Des masques de protection FFP2 - FRED DUFOUR / AFP

La pénurie de masques dans les hôpitaux en France avait scandalisé les soignants, et l'opinion publique, au début de l'épidémie. Alors que le pays sort progressivement de la crise sanitaire, les médecins réclament des explications, afin que le scénario ne se reproduise pas.

Le Directeur Général de la Santé Jérôme Salomon était interrogé mardi soir par la commission d'enquête de l'Assemblée nationale sur sa gestion de la crise du Covid-19. L'épineux sujet des masques a été largement discuté, notamment les premières recommandations du gouvernement, qui déconseillait son port au grand public préférant réserver les masques aux soignants.

Mais au début de la crise, pendant des semaines, les soignants avaient de leur côté dénoncé le manque de ces masques de protection contre le coronavirus.

"On est monté au front sans arme, sans munition. Les soldats qui montent au front comme ça ils le payent cher, ils le payent très cher", a dénoncé ce mercredi sur BFMTV Jean-Paul Ortiz, président de la confédération des syndicats de médecins (CSMF). "Et moi je pense à ces confrères qui sont morts, je pense à ceux qui sont malades et qui en ont de lourdes séquelles".

Des explications sur la gestion des stocks de masques

"Je vous rappelle qu'il y a eu 26 médecins en activité décédés du Covid-19, et probablement autour de 5000 à 6000 médecins libéraux arrêtés pendant la crise du Covid-19, la nation doit la vérité à ses soignants", a estimé Jean-Paul Ortiz.

Ce médecin réclame des réponses claires du gouvernement sur la gestion des stocks de masques, qui ont manqué au début de l'épidémie en France. "Nous avons attaqué cette épidémie avec 160 millions de masques chirurgicaux", alors qu'il en aurait fallu des centaines de millions selon lui.

"Les premiers masques ont été commandés par le cabinet du ministre le 5 mars. La CSMF a fait un communiqué de presse le 26 février dénonçant cette situation et réclamant d'urgence des équipements de protection individuelle. Il a fallu 10 jours de réaction pour commander 100 millions de masques", raconte Jean-Paul Ortiz, dénonçant le laps de temps nécessaire au gouvernement pour réagir.

"Est-ce qu'on est prêt?" en cas de deuxième vague

Les stocks de masques ont progressivement diminué ces dernières années, passant de plus d'un milliard d'unités à 160 millions de masques chirurgicaux au début de la crise. Une situation due à des choix économiques et à une stratégie de court terme.

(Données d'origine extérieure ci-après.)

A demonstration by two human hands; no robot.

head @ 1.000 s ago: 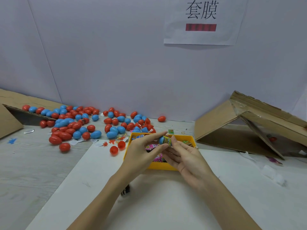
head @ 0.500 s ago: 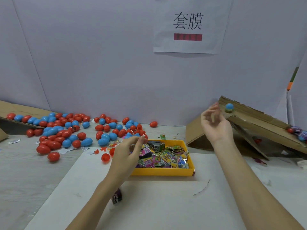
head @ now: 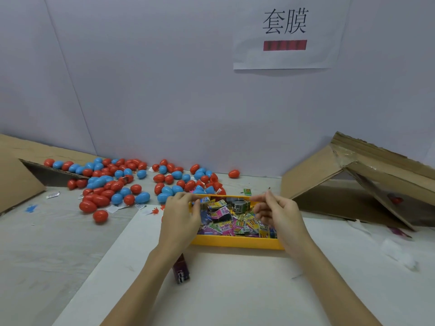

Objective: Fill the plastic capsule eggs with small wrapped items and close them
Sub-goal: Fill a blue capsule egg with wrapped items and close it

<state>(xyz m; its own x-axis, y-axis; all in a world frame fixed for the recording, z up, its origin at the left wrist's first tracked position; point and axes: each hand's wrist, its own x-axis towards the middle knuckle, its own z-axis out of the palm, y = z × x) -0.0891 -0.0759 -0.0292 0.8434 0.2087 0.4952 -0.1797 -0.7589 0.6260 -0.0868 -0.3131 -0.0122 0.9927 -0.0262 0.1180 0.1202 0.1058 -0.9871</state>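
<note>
My left hand (head: 180,218) is over the left end of the shallow yellow plastic tray (head: 237,242), the one that stands in the middle of the white paper sheet (head: 235,290). Its fingers (head: 186,197) are bent toward 3 o'clock, and I cannot tell if they hold something. My right hand (head: 280,216) is over the right end of the same tray. Its fingers (head: 260,200) are loosely bent toward 9 o'clock and I see nothing between them.

The tray is full of small wrapped items in colourful foil packets (head: 231,220), pink, green and yellow, mixed in a heap. The red and blue plastic capsule eggs (head: 117,182) lie scattered on the table at 10 and 11 o'clock from the tray, many touching each other, and some rest on the edge of a flat brown cardboard piece (head: 21,175) at 9 o'clock. One red egg (head: 233,173) lies alone near the wall at 12 o'clock.

At 3 o'clock a folded brown cardboard ramp (head: 367,182) stands like a tent. Under my left wrist lies a small dark purple packet (head: 181,271). On the wall hangs a white paper sign (head: 286,31) with two black characters and a red bar.
</note>
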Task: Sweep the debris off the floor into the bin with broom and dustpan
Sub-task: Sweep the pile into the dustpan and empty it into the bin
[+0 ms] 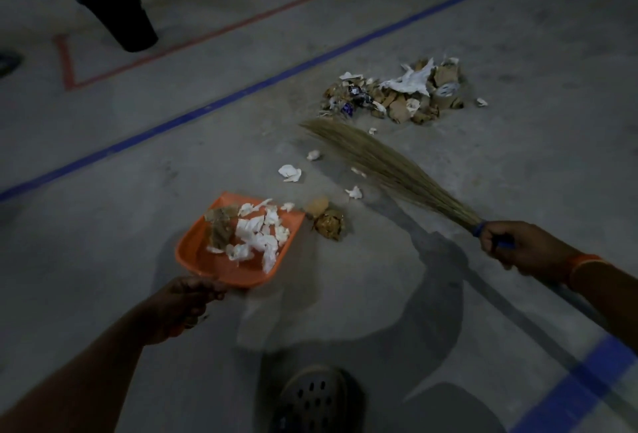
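Observation:
An orange dustpan lies on the concrete floor, holding white paper scraps and a brown piece. My left hand grips its handle from below. My right hand grips the blue handle of a straw broom, whose bristles point up-left toward a debris pile of paper and cardboard. Loose white scraps and two brown crumpled lumps lie between the broom and the dustpan's lip. A black bin stands far up-left.
A blue tape line and a red tape line cross the floor between the debris and the bin. My dark perforated shoe is at the bottom. More blue tape sits bottom right.

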`<state>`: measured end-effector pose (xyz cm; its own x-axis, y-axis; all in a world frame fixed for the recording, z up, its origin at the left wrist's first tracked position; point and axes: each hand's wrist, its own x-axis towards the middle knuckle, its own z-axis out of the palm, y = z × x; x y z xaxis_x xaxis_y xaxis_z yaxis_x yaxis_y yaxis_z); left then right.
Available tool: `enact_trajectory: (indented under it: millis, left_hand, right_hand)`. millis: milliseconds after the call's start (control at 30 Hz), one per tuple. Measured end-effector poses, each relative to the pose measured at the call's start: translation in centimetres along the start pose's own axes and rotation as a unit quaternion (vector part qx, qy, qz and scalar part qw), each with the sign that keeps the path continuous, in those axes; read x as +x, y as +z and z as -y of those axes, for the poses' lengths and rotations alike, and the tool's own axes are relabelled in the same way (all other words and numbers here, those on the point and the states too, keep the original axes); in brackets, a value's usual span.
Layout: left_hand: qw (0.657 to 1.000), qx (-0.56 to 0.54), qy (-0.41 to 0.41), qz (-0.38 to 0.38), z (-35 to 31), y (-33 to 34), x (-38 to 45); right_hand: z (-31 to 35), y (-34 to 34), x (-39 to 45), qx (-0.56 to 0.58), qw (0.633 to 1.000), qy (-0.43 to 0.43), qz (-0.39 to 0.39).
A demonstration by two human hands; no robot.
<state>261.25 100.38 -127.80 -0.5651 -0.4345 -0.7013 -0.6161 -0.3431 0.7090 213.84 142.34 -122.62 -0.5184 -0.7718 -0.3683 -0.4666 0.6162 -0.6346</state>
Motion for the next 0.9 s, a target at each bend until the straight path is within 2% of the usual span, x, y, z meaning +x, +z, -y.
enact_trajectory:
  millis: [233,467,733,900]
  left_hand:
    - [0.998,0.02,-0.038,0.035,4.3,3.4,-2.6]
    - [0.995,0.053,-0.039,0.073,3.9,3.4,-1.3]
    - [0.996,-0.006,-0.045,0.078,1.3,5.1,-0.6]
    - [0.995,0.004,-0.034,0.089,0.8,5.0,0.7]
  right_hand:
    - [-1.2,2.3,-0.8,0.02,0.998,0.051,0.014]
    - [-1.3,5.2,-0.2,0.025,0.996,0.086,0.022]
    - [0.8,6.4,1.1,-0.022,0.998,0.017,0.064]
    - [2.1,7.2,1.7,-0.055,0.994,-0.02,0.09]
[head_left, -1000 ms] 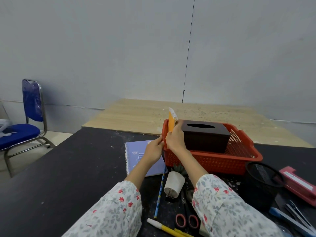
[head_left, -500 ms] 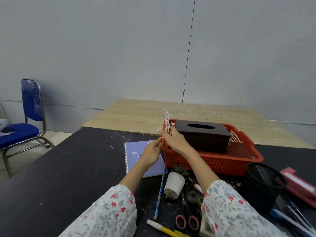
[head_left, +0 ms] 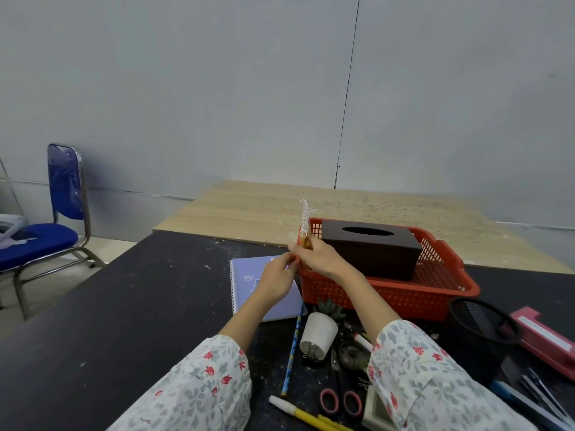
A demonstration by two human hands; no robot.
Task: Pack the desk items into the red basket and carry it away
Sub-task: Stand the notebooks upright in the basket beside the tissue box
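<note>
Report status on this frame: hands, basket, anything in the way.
Both hands, left and right, hold a spiral notebook upright at the red basket left end. Tissue box already inside. Nothing blocks.

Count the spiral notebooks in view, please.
2: an orange notebook held upright in both hands at the red basket's left end; a purple notebook flat on the desk beside it.

A blue chair (head_left: pixel 59 231) with a metal frame is seen at the left, against a grey wall (head_left: pixel 217 88). A pale wooden board (head_left: pixel 342 209) is laid beyond the black desk (head_left: pixel 124 306).
</note>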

Sans vouloir trouver des responsables à la pénurie, le médecin réclame des réponses afin de "comprendre pourquoi dans notre système de santé, dans les mécanismes de décision, on est arrivé dans cette situation-là", et éviter de se retrouver à nouveau dans une situation de manque de protections.

"Aujourd'hui on a une deuxième vague, si on se retrouve dans la même situation, qu'est ce qu'il se passe? Est-ce qu'on est prêt?", s'est interrogé Jean-Paul Ortiz.